Sir Charles played it again.

And again.

Her final sentence hung in the air.

“Do we know who she is?” Orla Nyren asked. She leaned forward in her chair. The woman had a habit of coming alive when things around her became interesting. Most people did, but it was her definition of interesting that set her apart from “most” people.

“Mister Lethe? Would you care to share your discovery?” Sir Charles inclined his head slightly.

Lethe noddded, and rather self-consciously fiddled with the black rim of his glasses. “We ran facial recognition software, looking for a cross-match for our Jane Doe in various databases. IDENT1 struck out. Likewise there was nothing on the Server in the Sky, so we’re not talking FBI’s Most Wanted here. That meant we had to look closer to home. We got hits from the DMV down in Swansea along with one from the IRIS system at Heathrow. Those helped us find out all the not-so-nitty-gritty details.

“Our fiery female is one Catherine Meadows, age 39, graduate of Newcastle University, with no romantic entanglements. Ms. Meadows was, at the time of her combustion, a relatively well regarded forensic archeologist. Most recently she had testified at the Radovan Karadzic war crimes tribunal at The Hague. Her resume reads like a Who’s Who-or Where’s Where, I guess-of archeology. But that’s it. That’s her life. She was obsessed with the past. She didn’t live in the here and now.

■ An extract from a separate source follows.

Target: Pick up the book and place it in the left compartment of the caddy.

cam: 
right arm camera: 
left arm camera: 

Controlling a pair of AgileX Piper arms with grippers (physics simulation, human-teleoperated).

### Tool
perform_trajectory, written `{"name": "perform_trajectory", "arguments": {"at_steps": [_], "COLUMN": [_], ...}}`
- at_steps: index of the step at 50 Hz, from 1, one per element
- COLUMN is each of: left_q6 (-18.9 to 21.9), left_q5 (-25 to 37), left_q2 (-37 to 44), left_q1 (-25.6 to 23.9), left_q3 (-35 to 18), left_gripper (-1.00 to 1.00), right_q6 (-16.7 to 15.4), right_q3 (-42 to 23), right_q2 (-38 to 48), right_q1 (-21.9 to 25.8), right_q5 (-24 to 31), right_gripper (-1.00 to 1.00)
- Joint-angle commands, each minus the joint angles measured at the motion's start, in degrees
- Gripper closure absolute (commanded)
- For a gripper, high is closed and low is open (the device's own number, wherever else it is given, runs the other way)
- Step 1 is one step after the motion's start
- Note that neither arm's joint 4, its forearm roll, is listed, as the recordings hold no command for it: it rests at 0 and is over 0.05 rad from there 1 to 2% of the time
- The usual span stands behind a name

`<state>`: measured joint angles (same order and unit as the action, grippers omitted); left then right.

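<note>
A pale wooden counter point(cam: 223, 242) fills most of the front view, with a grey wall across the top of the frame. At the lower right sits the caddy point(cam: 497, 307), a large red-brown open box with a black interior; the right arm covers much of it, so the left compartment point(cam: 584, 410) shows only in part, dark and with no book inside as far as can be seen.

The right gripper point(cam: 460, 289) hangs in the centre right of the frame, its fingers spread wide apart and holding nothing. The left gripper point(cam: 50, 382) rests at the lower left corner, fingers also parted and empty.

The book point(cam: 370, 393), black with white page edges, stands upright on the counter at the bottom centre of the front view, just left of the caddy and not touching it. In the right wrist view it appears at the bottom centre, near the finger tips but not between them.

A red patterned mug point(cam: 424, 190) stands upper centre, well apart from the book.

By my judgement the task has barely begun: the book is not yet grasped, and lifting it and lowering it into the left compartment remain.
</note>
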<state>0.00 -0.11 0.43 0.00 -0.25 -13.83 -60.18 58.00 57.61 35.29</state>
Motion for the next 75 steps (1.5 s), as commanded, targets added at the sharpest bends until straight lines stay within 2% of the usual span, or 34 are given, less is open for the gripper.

“Reading between the lines, she was a lonely woman more likely to end her day cuddling up with her cat, a cup of Horlicks and the latest episode of Eastenders, rather than locking lips with some gorgeous Lothario. There’s nothing here to suggest she might be typical terrorist material, or even atypical terrorist material,” he said with a shrug. “Indeed, right up to her going out in a blaze of glory I would have said Ms. Meadows was, for want of a better word, boring.”

“It’s amazing what you can find out with Google,” Noah joked.

“Actually, to be honest, half of this was out there in the public domain. Given her name and her picture, any one of you could have found it. She had a Facebook page that’s littered with pictures of her ginger tom, that links her up with the class of ’91 at Newcastle Uni, and had some rather unfortunate photographs dating back to her time as a Cure fan.” Lethe raised a wry eyebrow behind his glasses. “You would think an archeologist ought to have known that some things are best left in the past, wouldn’t you?” He chuckled at his own joke. “She’s written for a number of academic journals. The articles are likewise online for people with insomnia to peruse at their leisure.”

“So why burn herself like that? I mean, that’s a pretty extreme way to go,” Ronan Frost asked, his accent a soft burr now.

“In my country we would be looking for the invisible men,” Konstantin said, rather cryptically.

“Precisely,” the Irish man agreed with him. “Something about this stinks. A boring woman doesn’t just suddenly decide to set fire to herself on a whim. So who is hiding in the shadows? Who are the invisible men?”

“Sir Charles?” Lethe said, indicating the old man should pick up where he’d left off.

The single image on the plasma screens fractured into twelve seemingly identical ones. No, not identical, Noah realized, just remarkably-disturbingly-similar. The center of each screen was dominated by a burning figure. The time-stamp on each read 1500Z. But that was all they had in common.

Working his way around the screens he recognized Dam Square and the white stone pillar of the National Monument in Amsterdam, the glass pyramid of the Palais du Louvre in Paris’ first arrondissement, the red brick facade of Casa de la Panaderia in Madrid’s Plaza Mayor, the towering majesty of the cathedral in Stephansplatz in Vienna, the obelisk in the heart of St. Peter’s Square in Rome, the Vatican hidden behind the flames, and the glass monstrosity of the Sony building in Potsdamer Platz in Berlin. There were more cities and more monuments he didn’t recognize. Noah counted them, even though he knew full well there were twelve screens.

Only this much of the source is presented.